Abrió la puerta de la casa un español bajito y en camisa, flanqueado por dos indias más altas que él.
Impresionado de ver al gobernador en su casa, hizo tal reverencia que la camisa se le subió más arriba de las posaderas.
—¿A qué debo el honor de vuestra visita, excelencia?
—¡Te voy a dar yo a ti honor, escarabajón! ¡Que llevas la camisa más negra que la conciencia!
—¿Por qué este humilde servidor despierta vuestra ira? ¡Vos, que sois un padre para mí!
—¿Yo tu padre…? Podría haberlo sido, pero el tipo que estaba a mi lado tenía cambio de cuatro maravedíes y yo no. ¡Déjate de pamplinas y paga la multa!
—¿Qué multa…?
—Mira esa cerda, ¿la conoces?
—Psh…
—Pues, casualmente, ha muerto en la puerta de tu finca.
—Ni mi puerta ni mi finca tienen nada que ver… ¿Qué insinuáis…?
—¡Afirmo que has tirado el agua de la mandioca a la calle y la cerda se ha envenenado por bebería!
—No, excelencia, científicamente os digo que no murió de eso.
—¡Qué sabrás tú de ciencia, alcornoque!
—¿Es que no me reconocéis, excelencia?
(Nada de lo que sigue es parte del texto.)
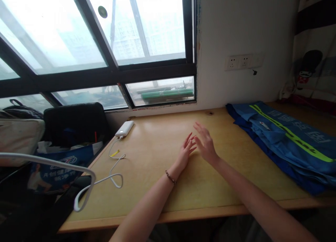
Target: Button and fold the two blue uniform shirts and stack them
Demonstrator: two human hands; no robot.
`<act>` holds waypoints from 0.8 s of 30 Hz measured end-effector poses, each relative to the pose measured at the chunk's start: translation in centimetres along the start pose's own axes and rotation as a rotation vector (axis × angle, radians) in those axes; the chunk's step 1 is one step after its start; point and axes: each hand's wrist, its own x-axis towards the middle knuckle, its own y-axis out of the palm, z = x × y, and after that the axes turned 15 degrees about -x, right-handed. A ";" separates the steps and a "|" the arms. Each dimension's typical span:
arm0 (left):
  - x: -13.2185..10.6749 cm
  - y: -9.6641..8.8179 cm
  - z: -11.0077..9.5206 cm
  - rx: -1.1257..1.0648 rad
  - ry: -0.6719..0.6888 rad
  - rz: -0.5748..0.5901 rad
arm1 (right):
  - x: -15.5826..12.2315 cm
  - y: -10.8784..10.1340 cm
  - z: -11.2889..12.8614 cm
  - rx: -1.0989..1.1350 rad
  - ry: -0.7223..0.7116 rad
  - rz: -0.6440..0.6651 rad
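Both hands are over the middle of a light wooden table (147,196), close beside each other. My left hand (185,154), with a dark bracelet (170,177) on its wrist, has its fingers apart and holds nothing. Just to its right, my right hand (206,144) is raised a little higher, its fingers stretched out and slightly blurred, also holding nothing. Whether the fingertips touch each other I cannot tell. Folded blue clothing (278,130) with a yellow-green stripe lies to the right of my hands.
A white power bank (125,128) sits at the table's back left, with a white cable (112,179) looping off the left edge. Left of the table are a black chair (76,119) and a blue printed bag (60,172). A window and wall sockets (238,62) are behind.
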 end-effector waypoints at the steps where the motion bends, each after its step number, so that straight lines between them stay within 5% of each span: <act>1: 0.1 -0.1 0.2 -0.017 0.016 0.001 | -0.4 0.8 -0.4 0.028 -0.013 0.008; 6: 0.5 -0.7 1.0 -0.074 0.043 0.030 | -1.8 3.8 -1.8 0.298 0.012 0.158; 13: 0.3 -0.7 1.6 0.096 0.075 0.120 | -2.2 3.2 -1.1 0.437 -0.044 0.348; 24: 0.0 -0.7 1.8 0.102 0.028 0.078 | -2.1 3.0 -1.5 0.434 -0.039 0.382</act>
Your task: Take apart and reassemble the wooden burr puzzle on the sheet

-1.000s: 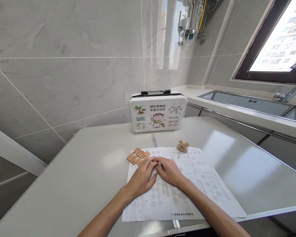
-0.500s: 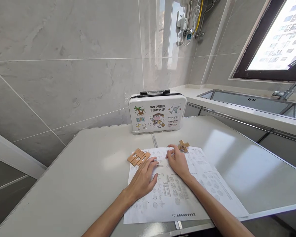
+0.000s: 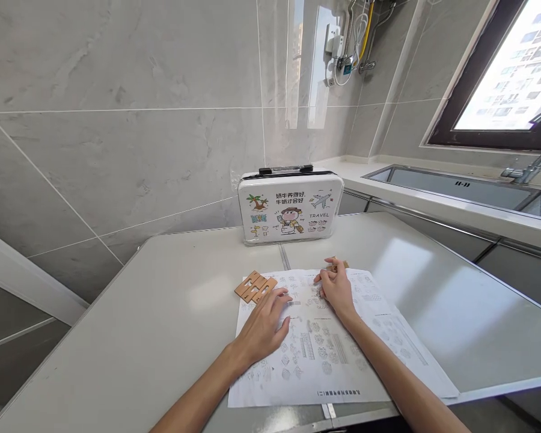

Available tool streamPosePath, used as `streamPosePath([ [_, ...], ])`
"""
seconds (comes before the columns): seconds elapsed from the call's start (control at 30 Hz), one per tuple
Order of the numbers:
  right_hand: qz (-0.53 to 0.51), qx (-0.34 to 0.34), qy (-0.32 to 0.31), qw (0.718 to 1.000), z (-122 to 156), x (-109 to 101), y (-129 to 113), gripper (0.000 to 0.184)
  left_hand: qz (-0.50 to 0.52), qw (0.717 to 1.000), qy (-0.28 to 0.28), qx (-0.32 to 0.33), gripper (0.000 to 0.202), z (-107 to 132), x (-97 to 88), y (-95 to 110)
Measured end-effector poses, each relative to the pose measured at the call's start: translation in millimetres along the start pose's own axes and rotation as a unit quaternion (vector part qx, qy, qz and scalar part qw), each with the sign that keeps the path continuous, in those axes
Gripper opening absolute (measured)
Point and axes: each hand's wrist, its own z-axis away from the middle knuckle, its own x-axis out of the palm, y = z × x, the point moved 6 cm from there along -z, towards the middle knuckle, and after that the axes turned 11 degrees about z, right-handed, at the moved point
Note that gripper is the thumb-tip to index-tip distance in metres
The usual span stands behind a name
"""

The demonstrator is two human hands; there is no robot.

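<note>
A printed instruction sheet (image 3: 369,355) lies on the white table (image 3: 162,325). My left hand (image 3: 264,328) rests flat on the sheet's left part, fingers stretched out, just short of a group of flat notched wooden pieces (image 3: 255,286) at the sheet's top left corner. My right hand (image 3: 338,285) reaches to the sheet's far edge, its fingers curled over a small assembled wooden puzzle piece (image 3: 345,264), which is almost wholly hidden under them.
A white cartoon-printed case (image 3: 291,207) with a black handle stands upright at the table's far edge against the tiled wall. A steel sink (image 3: 455,187) and tap (image 3: 529,168) sit in the counter to the right, under a window.
My right hand left the middle of the sheet, where it touched the left hand, and moved forward and right onto the small wooden puzzle piece. The left hand stayed on the sheet.
</note>
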Motion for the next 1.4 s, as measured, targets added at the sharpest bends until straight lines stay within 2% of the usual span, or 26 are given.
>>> streamPosePath([
  [0.1,-0.07,0.031,-0.018,0.997,-1.6,1.2,6.0,0.05,0.002,1.0,0.002,0.001,0.041,0.6,-0.2,0.2],
  [0.27,-0.123,0.054,-0.041,0.99,-6.4,1.5,13.1,0.049,0.0,1.0,-0.004,-0.003,0.041,1.0,0.6,-1.1],
  [0.5,-0.118,0.054,-0.032,0.991,-15.4,5.6,20.7,0.051,0.003,1.0,-0.001,-0.002,0.039,0.0,-0.1,-0.9],
  [0.67,-0.053,0.002,-0.031,0.998,-8.5,11.0,8.6,0.041,0.003,1.0,0.001,-0.003,0.038,-0.8,-1.7,0.6],
  [0.8,-0.074,-0.032,-0.076,0.994,4.7,22.5,-12.6,0.038,0.023,1.0,0.016,-0.001,0.036,-2.7,-4.1,-0.1],
  [0.93,-0.172,-0.049,-0.19,0.965,22.4,35.3,-38.5,0.039,0.07,0.995,0.047,-0.05,0.025,-3.9,-6.3,-10.5],
  [1.1,-0.277,-0.006,-0.337,0.9,41.5,45.7,-51.2,0.033,0.13,0.98,0.083,-0.125,0.026,-2.3,-5.1,-24.7],
  [1.2,-0.295,0.019,-0.392,0.871,48.9,50.9,-50.1,0.035,0.176,0.97,0.101,-0.132,0.034,-2.0,-3.5,-28.2],
  [1.3,-0.297,0.015,-0.434,0.85,55.2,54.5,-50.1,0.035,0.238,0.954,0.114,-0.142,0.047,-2.5,-2.3,-31.3],
  [1.4,-0.295,0.005,-0.477,0.828,62.1,56.7,-51.1,0.036,0.295,0.942,0.087,-0.132,0.051,-4.8,-0.2,-28.5],
])
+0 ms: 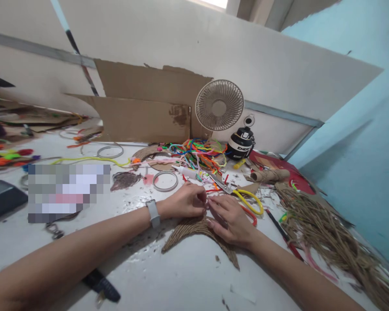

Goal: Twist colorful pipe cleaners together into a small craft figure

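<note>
**Two hands on a twine-wound arch, centre of the frame**

At the bottom edge both forearms reach in over the white worktop [181,276]. A black strap [101,284] lies under the left forearm, at lower left.

Just above that, in the middle of the frame, lies the arch [189,228], a flat brown curved piece wound in twine, its two ends pointing toward the bottom of the picture. The right hand [231,218] lies flat on its right half, fingers stretched out and pressing down, the grip released. The left hand [186,201], with a grey watch [153,213] on the wrist, is curled at the top of the arch. Its fingertips are pinched together on the upper edge, right beside the right hand's fingertips, so the two hands touch there.

Just right of the right hand lie yellow-handled scissors [248,199]. Further right, a loose heap of twine [324,235] runs down to the lower right corner.

Above the hands sit a tape ring [165,180] and a white glue tube [186,172], with a cardboard tube [269,175] off to the right. Beyond them a tangle of coloured pipe cleaners [197,153] spreads across the centre.

At the back stand a small fan [219,105] and, just to its lower right, a black-and-white bottle [241,144]. Cardboard sheets [142,108] lean against the wall, upper centre-left.
</note>
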A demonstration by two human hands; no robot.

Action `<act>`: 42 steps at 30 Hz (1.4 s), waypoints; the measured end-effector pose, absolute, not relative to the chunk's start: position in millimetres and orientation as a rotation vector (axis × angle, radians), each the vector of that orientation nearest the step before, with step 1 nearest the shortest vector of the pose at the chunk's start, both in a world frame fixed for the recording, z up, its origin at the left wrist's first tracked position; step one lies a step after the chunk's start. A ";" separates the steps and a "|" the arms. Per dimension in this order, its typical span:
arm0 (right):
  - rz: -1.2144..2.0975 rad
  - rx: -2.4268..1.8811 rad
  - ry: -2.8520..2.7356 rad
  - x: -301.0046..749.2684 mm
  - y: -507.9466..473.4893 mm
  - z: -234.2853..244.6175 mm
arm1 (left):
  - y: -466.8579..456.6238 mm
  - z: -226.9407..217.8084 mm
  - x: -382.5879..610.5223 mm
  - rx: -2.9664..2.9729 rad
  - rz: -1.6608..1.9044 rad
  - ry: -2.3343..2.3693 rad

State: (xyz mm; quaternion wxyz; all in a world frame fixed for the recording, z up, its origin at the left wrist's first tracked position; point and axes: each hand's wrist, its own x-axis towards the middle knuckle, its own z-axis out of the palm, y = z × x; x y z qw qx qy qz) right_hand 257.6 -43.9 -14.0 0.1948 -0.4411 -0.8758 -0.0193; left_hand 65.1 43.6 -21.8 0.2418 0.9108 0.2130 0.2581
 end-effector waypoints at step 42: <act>-0.073 -1.320 -2.429 259.0 -33.3 -20.1 | 59.3 -30.0 67.5 2.326 0.960 0.972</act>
Miradme bien, soy vuestro cirujano.
—¡Maldita sea! ¡Es cierto…! Tengo que dejar el vino… De todas formas, has adelgazado, Martín. Te veo un poco… depauperado —miró a las indias—, aunque no me extraña, ¡con dos…! Pero no creas que por ser mi cirujano vas a librarte de la multa. ¡Pagarás en dineros lo que me has sacado en sangrías!
—Pero, excelencia, esa cerda no ha muerto por beber agua de mandioca.
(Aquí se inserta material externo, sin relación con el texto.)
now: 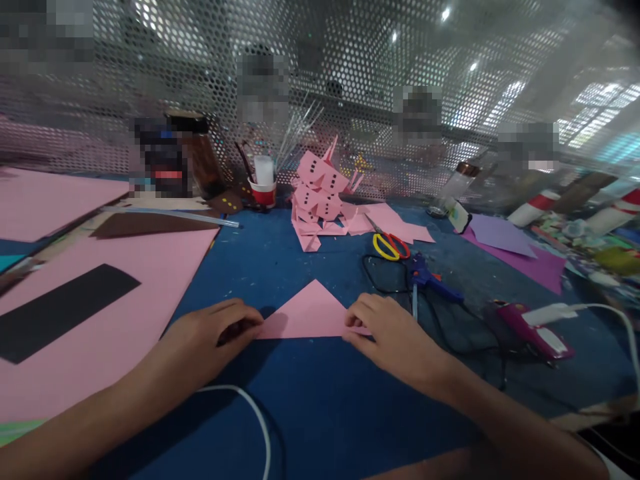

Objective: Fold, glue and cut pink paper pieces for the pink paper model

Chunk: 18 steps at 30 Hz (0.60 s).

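A person's bare hands span a pink paper triangle (311, 312) on a blue tabletop (315, 393), peak toward 12 o'clock. At 9 o'clock from the sheet, the left hand (203, 343) pinches one corner between thumb and fingertips, other fingers curled together; at 3 o'clock, the right hand (395, 337) has its fingers bunched over the opposite corner, thumb at the lower edge. The two-corner hold likely keeps the paper flat and its long edge straight. Pink paper figures (320, 190) with small black marks stand at 12 o'clock, scissors (391, 247) lie near 2, and a blue glue gun (434, 281) rests between 2 and 3, probably set aside within easy reach, leaving the middle to the paper. No brand, label or writing is readable.
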Each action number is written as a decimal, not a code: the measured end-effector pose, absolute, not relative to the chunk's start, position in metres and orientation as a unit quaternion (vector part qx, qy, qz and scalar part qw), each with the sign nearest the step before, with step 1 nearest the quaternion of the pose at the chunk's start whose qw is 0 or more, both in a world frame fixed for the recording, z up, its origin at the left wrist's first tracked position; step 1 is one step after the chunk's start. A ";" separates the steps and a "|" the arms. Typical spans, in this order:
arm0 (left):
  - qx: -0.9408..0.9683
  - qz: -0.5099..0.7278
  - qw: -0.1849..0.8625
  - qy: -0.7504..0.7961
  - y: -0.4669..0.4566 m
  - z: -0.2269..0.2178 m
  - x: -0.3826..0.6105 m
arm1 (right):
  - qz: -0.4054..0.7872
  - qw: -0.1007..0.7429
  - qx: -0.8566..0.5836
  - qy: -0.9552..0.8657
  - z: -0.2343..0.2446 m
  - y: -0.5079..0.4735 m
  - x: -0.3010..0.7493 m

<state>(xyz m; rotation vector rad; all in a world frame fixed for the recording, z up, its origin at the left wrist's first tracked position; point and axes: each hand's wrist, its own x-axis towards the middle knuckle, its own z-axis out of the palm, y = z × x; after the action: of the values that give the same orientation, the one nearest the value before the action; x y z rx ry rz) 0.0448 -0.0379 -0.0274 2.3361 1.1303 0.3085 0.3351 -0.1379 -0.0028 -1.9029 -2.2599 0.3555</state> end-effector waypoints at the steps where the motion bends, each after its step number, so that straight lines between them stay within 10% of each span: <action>1: 0.861 0.125 0.259 0.420 -0.039 -0.024 0.045 | 0.125 0.092 -0.626 -0.764 -0.003 -0.138 0.334; 18: 0.604 0.276 0.622 0.414 -0.087 -0.012 0.106 | 0.269 0.352 -0.528 -0.724 -0.014 -0.146 0.318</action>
<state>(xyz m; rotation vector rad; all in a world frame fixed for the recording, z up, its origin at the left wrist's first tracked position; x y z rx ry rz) 0.1064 -0.0866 -0.0118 1.3875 0.9516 0.6337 0.3180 -0.1460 -0.0142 -1.3670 -1.8739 0.6973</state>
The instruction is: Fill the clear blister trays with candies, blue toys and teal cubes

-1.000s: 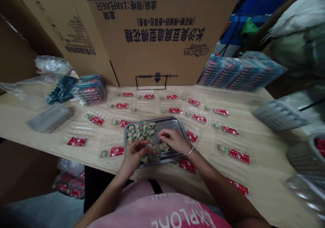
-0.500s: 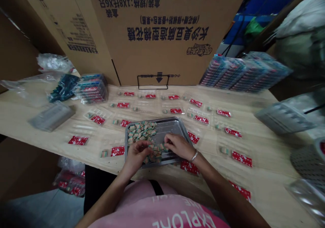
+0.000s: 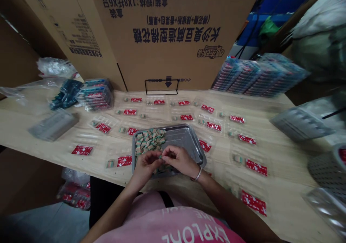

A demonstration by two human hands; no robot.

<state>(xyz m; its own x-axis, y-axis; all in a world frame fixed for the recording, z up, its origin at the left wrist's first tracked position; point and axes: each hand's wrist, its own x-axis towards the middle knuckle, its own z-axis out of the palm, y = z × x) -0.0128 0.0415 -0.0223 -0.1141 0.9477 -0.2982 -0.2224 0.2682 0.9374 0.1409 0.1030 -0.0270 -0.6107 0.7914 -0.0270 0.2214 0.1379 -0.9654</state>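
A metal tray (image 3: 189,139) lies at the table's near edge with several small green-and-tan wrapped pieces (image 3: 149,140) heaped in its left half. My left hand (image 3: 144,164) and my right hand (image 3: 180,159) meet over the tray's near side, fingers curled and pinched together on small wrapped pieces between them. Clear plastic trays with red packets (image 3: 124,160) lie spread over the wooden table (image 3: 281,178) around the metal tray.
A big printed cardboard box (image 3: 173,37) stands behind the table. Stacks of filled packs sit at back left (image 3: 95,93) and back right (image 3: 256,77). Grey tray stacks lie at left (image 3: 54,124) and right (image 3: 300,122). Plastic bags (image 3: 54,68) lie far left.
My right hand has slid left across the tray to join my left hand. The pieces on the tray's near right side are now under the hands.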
—¿Ah, no? ¿Acaso la has matado a besos?
—La operé…
—¿A la marrana? ¿Te dedicas a operar cerdas? Santo Cielo, ¡en qué manos estoy!
—Un médico debe conocer los tejidos, los huesos y el contenido de cada cavidad. Y el cuerpo de la cerda se asemeja al de la mujer.
—¿Pero qué diablos le has hecho al pobre animal?
—Nada contra natura. Murió de parto. El lechón se atascó e intenté sacarlo por detrás.
—¿Cómo por detrás?
—Por el conducto excretor.
—¿Por el qué…?
—Por el ano, excelencia.
—¡Qué locura!
—No podía hacerle una cesárea porque estaba muy débil. Y ordené a mis dos ayudantes que le sujetaran las patas en alto mientras yo metía el puño por el conducto excretor para agrandar el espacio. Pero la cerda no paraba de gruñir, chillar y tirar bocados y me puse nervioso. Finalmente tuvimos que abrir.
—¡Válgame Dios! Calla, que me estás revolviendo las tripas.
—Pues ese fue el problema, las tripas, que debí recolocarlas torcidas y se murió… Pero la próxima vez que se me presente un caso así en una mujer…
—¡Jesús! Ya me encargaré yo de evitar que eso suceda. ¿No podías haber dejado a la cerda parir en paz y por su sitio?
—Hubiese muerto igualmente y yo no hubiera podido investigar los conductos…
—Ya… En fin, mañana ven a visitarme.
—¿Qué os ocurre, señoría?
—Hace unos días me volvió a dar calentura.
—¿Habíais bebido, excelencia?
—Ni gota…
—De agua…, supongo. ¿Meáis claro, excelencia?
—Depende…
—¿De qué…?
—De si el vino es blanco o tinto.
—Llevaré las lancetas; creo que será menester sangraros de inmediato.
—¿Otra vez?
—Sí, os hallo la color arrebatada.
—¡Ay! ¡Más hombres mata la lanceta que la espada! —Mañana a primera hora estaré en vuestra casa.